■ ACTIVITY:
This exercise calls for retyping every line below exactly, with the images omitted.

■ COLLECTED MATERIAL:

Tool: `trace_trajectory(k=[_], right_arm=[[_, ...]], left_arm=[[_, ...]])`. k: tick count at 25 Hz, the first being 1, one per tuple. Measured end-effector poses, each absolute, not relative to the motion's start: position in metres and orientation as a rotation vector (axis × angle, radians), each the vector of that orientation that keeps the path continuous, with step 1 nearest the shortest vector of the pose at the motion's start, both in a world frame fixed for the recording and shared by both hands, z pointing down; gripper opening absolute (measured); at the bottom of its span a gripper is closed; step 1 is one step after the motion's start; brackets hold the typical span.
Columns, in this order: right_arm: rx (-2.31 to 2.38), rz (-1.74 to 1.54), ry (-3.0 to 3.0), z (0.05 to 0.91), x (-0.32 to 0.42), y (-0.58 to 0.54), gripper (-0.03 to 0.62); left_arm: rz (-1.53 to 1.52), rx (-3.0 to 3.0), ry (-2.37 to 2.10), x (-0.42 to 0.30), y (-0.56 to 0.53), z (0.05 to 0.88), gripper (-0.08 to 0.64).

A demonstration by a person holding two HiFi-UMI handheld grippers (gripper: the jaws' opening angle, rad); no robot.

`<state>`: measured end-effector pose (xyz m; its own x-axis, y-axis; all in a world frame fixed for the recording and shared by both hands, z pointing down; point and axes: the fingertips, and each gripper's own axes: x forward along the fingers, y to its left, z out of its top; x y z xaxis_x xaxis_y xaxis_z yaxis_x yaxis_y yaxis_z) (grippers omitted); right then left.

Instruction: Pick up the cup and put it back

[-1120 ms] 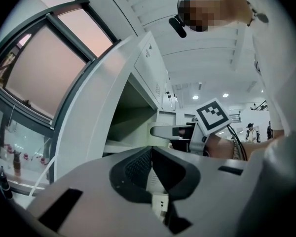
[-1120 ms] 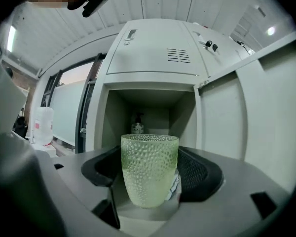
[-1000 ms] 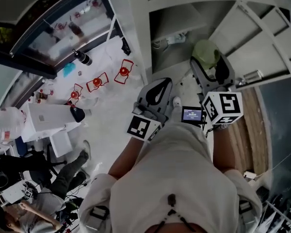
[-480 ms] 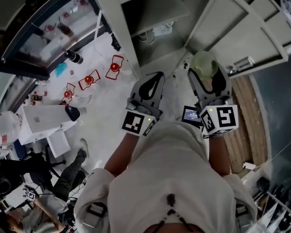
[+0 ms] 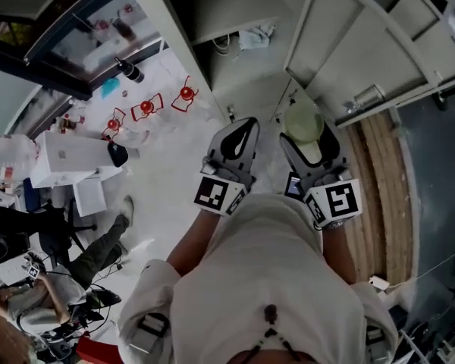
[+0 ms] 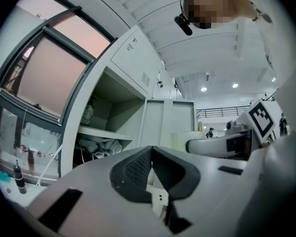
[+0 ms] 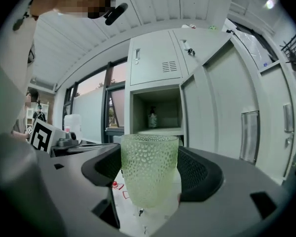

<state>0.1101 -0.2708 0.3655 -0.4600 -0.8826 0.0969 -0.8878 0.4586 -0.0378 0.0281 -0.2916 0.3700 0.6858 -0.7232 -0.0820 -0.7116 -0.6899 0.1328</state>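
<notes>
With my right gripper (image 7: 150, 176) clamped on the green dimpled cup (image 7: 149, 154), upright in mid-air facing the open locker (image 7: 156, 107), and my left gripper (image 6: 151, 158) pinched shut on nothing, I'd hold it level and ease it onto the shelf (image 7: 156, 130) before loosening

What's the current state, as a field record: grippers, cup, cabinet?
left gripper: shut, empty
right gripper: shut on the cup
cup: green, dimpled, upright, held in the air between the jaws
cabinet: compartment open, ahead of the right gripper
cabinet door: swung open
bottle: standing inside the open compartment
</notes>
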Motion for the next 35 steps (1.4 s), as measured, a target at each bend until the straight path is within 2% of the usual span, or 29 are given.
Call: trace_trajectory(k=[10,18,35], right_arm=[[1.357,0.199,-2.783,0.394,0.149,-0.193,0.339],[1.173,0.23,-2.851,0.403,0.148,-0.132,0.339],[0.959,0.192,-2.917,0.41,0.138,-0.088,0.339]], left_arm=[[-0.16,2.726,-1.418,0.067,-0.201,0.384,0.008],[-0.165,2.646,-1.576,0.072,-0.133,0.384,0.008],[-0.212,2.534,-1.746,0.064,-0.075,0.388,0.009]])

■ ANSWER TO THIS EXERCISE:
Tool: `trace_trajectory(k=[_], right_arm=[[_, ...]], left_arm=[[_, ...]])`. k: tick count at 25 Hz, the first being 1, one per tuple. Measured end-effector poses, each absolute, not relative to the motion's start: position in metres and orientation as a rotation vector (axis × angle, radians), each the vector of that orientation that keeps the path continuous, with step 1 nearest the shortest vector of the pose at the motion's start, both in a world frame fixed for the recording and shared by both hands, z pointing down; gripper opening absolute (measured); at the bottom of its span a gripper is closed; step 1 is one step after the motion's start; brackets hold the typical span.
Columns, in this order: right_arm: rx (-2.31 to 2.38), rz (-1.74 to 1.54), ry (-3.0 to 3.0), z (0.05 to 0.91), x (-0.32 to 0.42), y (-0.58 to 0.54), gripper (-0.03 to 0.62); left_arm: rz (-1.53 to 1.52), rx (-3.0 to 3.0), ry (-2.37 to 2.10), x (-0.42 to 0.30), y (-0.56 to 0.53), z (0.05 to 0.88), gripper (-0.08 to 0.64).

A demonstration by a person holding two HiFi-UMI handheld grippers (gripper: the jaws' opening angle, rad); no robot.

`<state>`: measured end-effector pose (xyz m; its own x-axis, y-axis; all in a world frame fixed for the recording and shared by both hands, z pointing down; point and axes: the fingertips, and each gripper's own axes: x forward along the fingers, y to its left, z out of its top; x y z xaxis_x xaxis_y xaxis_z yaxis_x yaxis_y yaxis_z) (grippers omitted); right then left.

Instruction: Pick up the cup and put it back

[-1120 ms] 
[-1120 ms] 
[-1000 ms] 
[-480 ms] 
[+0 ms] 
[+0 ms] 
[+0 ms] 

<state>0.1101 -0.2708 0.3655 -0.4600 -0.8826 0.0969 -0.8878 0.4586 -0.0378 0.0281 -0.2916 0.3700 0.6858 -0.7232 -0.0820 -0.7116 -0.6899 0.1328</state>
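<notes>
With my right gripper (image 7: 150, 176) clamped on the green dimpled cup (image 7: 149, 154), upright in mid-air facing the open locker (image 7: 156, 107), and my left gripper (image 6: 151, 158) pinched shut on nothing, I'd hold it level and ease it onto the shelf (image 7: 156, 130) before loosening

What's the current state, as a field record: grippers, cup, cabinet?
left gripper: shut, empty
right gripper: shut on the cup
cup: green, dimpled, upright, held in the air between the jaws
cabinet: compartment open, ahead of the right gripper
cabinet door: swung open
bottle: standing inside the open compartment
</notes>
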Motion for the next 35 steps (1.4 s), as measured, a target at each bend until the straight path is within 2% of the usual span, or 29 are given.
Call: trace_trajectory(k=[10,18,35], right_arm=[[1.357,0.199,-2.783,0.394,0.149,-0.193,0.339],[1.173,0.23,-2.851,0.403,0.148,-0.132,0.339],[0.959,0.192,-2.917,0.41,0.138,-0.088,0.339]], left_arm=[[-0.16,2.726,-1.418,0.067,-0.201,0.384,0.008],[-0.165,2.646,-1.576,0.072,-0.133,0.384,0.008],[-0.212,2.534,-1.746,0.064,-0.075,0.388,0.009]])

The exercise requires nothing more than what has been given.